In the Broncos’ infancy, when Little was their only star and the game plan was “Little off left tackle, Little off right tackle,” my mom would shout, “Don’t hurt Floyd!”

In her later years, she’d tried to stay up late enough to watch manager Bud Black’s postgame news conference, not because she wanted to hear his explanations but to hear me ask a question.

“Good questions, son,” she’d say. “I think Buddy likes you. He responds well to you.”

I’d roll my eyes and say, ‘Yes, Buddy likes me, but he doesn’t respond to me differently than anybody else.”

She once told me Black didn’t talk enough about the Rockies’ hitters, saying he was too focused on pitchers. So, I asked Black to send her a video message last Mother’s Day.

“Anita, happy Mother’s Day! How are you?” he said from his office. “I love that you love the Rockies. And you know what I’m going to do? I’m going to start talking more about hitting and less about pitching, just for you.”

She loved that.

She also loved the Nuggets, mainly because my brother, Bryan, and his two sons, Cooper and Jacob, loved the Nuggets. Point guard Jamal Murray was her favorite player.

“Is Jamal a good guy?” she’d ask.

“I don’t know, Mom, I don’t cover the Nuggets very often, so I really don’t know him,” I said. “But he doesn’t seem to like the media very much, and I don’t think the Nuggets writers like him very much.”

She was disappointed when I told her that.

My mom hated cynicism and hated that my job as a sportswriter had soured me a bit over the years. I tried to explain that it was an unavoidable job hazard when you cover professional athletes. She didn’t buy it.

“You’re being too negative,” she’d tell me.

Funny enough, she wondered why I wasn’t a columnist, like the late, great Dick Connor, who was named Colorado Sports Writer of the Year 22 times and is in the Colorado Sports Hall of Fame. Back in the day, the Connors, part of Arvada’s Irish-Catholic clan at St. Anne’s parish, lived just across an open field from the Saunders home. My mom and dad (Dusty) were good friends with Dick and Mary Kay.

“You write like Dick Connor,” Mom would say. “You see sports the same way.”

I tried to explain that I could never be a columnist today. I’m not confrontational enough and lack the killer instinct a contemporary columnist needs. Plus, I’m not as talented as Mr. Connor.

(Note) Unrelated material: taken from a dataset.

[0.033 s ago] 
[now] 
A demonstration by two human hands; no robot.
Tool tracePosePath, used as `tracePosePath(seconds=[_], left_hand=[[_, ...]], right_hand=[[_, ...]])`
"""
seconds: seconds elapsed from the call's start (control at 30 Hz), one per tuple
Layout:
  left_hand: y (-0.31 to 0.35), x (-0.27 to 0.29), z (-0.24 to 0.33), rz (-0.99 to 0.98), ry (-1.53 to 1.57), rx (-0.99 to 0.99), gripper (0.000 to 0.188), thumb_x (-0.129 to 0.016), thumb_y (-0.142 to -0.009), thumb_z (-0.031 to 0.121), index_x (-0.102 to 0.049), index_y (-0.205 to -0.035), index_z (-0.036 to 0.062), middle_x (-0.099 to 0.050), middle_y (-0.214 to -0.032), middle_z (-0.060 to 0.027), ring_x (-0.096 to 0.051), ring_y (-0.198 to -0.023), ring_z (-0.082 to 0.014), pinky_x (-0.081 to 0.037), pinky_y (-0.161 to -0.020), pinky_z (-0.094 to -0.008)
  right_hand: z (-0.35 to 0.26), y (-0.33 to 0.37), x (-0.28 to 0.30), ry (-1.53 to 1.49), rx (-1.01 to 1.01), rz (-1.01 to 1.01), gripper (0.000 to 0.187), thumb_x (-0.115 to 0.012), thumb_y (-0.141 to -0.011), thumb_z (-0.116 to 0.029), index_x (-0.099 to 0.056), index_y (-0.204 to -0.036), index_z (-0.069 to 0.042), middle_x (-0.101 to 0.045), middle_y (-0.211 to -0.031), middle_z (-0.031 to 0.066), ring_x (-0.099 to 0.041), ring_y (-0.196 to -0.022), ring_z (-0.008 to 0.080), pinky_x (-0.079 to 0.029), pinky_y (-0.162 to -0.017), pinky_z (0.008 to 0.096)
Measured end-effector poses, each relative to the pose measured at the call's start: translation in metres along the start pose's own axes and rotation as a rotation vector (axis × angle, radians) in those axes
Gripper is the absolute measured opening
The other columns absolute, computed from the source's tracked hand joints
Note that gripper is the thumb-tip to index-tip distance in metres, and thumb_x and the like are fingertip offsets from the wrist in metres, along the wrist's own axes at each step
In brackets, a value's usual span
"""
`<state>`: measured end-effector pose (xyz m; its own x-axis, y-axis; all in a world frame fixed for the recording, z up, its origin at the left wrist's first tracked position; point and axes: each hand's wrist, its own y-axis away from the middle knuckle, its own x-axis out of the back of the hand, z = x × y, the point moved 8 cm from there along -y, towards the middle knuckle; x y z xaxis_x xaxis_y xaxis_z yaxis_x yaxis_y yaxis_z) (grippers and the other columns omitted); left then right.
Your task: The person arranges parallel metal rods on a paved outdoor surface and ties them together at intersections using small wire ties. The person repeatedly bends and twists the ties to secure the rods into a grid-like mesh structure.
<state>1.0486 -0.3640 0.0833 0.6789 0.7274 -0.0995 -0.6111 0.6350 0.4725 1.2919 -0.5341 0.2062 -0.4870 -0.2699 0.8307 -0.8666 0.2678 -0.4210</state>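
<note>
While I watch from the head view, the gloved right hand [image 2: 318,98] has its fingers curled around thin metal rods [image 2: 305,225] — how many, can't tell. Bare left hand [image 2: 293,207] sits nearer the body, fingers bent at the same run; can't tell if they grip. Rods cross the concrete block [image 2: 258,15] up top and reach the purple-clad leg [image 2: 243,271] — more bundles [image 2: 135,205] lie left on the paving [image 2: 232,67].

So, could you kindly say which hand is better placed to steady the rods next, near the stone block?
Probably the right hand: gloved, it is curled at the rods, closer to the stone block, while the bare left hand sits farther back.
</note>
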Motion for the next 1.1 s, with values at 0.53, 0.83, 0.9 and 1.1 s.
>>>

“I don’t think that’s true,” she’d say, though I know it’s all true.

As a kid, my mom nursed the battle wounds from my days as a Little League catcher and comforted me when I got cut from the Arvada High School basketball team.

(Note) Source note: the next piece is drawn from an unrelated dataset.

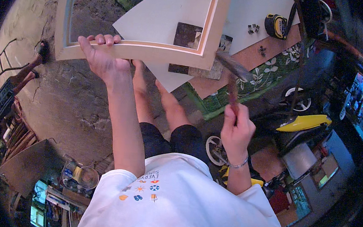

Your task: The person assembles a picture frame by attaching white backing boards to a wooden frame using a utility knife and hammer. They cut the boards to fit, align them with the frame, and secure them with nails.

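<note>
My left hand point(106, 63) is closed around the lower rail of a pale wooden frame point(152, 50), near its left corner, with the fingertips over the inner edge. My right hand point(237, 130) is wrapped round the handle of a hammer point(235, 70). The hammer's head is slightly blurred and close beside the frame's lower right corner; whether they touch I cannot tell. Under that corner lie dark, worn flat pieces point(187, 33) on a white board point(164, 12).
A black and yellow tape measure point(276, 26) and small dark metal bits point(253, 29) lie right of the frame. Brown board point(207, 86) and green leaf-patterned cloth point(216, 104) extend below. A yellow and black motorbike point(304, 122) stands right; another person point(3, 97) is far left.
</note>
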Motion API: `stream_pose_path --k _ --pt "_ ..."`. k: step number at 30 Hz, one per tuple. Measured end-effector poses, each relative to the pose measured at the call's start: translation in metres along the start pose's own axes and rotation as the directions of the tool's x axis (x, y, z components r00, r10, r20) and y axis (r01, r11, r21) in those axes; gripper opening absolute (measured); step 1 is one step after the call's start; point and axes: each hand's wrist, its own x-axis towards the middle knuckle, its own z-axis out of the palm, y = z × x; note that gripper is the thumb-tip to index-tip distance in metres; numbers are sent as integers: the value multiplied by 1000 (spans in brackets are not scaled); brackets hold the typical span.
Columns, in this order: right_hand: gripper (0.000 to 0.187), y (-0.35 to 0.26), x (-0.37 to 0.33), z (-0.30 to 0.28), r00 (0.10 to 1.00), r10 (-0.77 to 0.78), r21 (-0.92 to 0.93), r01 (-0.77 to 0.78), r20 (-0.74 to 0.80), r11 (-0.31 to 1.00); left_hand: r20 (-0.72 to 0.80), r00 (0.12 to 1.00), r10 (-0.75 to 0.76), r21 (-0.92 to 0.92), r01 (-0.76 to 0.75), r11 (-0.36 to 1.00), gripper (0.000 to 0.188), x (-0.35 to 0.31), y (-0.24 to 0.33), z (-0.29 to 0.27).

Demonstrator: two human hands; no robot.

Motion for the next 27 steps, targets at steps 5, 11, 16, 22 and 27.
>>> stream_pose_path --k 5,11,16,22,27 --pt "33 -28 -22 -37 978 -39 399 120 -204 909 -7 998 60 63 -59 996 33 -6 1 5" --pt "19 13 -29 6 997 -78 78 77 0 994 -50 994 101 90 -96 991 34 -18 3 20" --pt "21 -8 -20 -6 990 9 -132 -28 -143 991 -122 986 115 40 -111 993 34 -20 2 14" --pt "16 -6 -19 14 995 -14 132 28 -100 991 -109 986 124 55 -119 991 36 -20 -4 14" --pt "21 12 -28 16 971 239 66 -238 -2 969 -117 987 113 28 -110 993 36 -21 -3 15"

She listened to St. Louis Cardinals games on the radio with me, my dad, and my brother Steve until she couldn’t handle the static anymore. So my dad, brother, and I would hop in the station wagon and go to the top of Hackberry Hill, where the reception was better.

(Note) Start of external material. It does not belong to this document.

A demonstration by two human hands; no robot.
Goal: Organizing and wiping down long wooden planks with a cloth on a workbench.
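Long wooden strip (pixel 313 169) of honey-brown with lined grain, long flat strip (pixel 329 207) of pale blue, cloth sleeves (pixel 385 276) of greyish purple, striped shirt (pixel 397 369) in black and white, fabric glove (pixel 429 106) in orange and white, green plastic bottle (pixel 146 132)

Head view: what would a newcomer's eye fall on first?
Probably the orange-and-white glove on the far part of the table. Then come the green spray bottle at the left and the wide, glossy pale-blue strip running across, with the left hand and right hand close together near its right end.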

Mom and my sister, Katie, used to pick their favorite teams because they liked their “costumes.” I’d roll my eyes and say, “They’re called uniforms!”

My mom was not a good athlete and was a terrible golfer. She used to play in her bare feet — much to my embarrassment — because she said it gave her a “better feel.”

But she loved sports because her family loved sports.

Anita Ruth Murnan died on April 21. She was 93. She had a wonderful life.

She was my biggest fan and I miss her.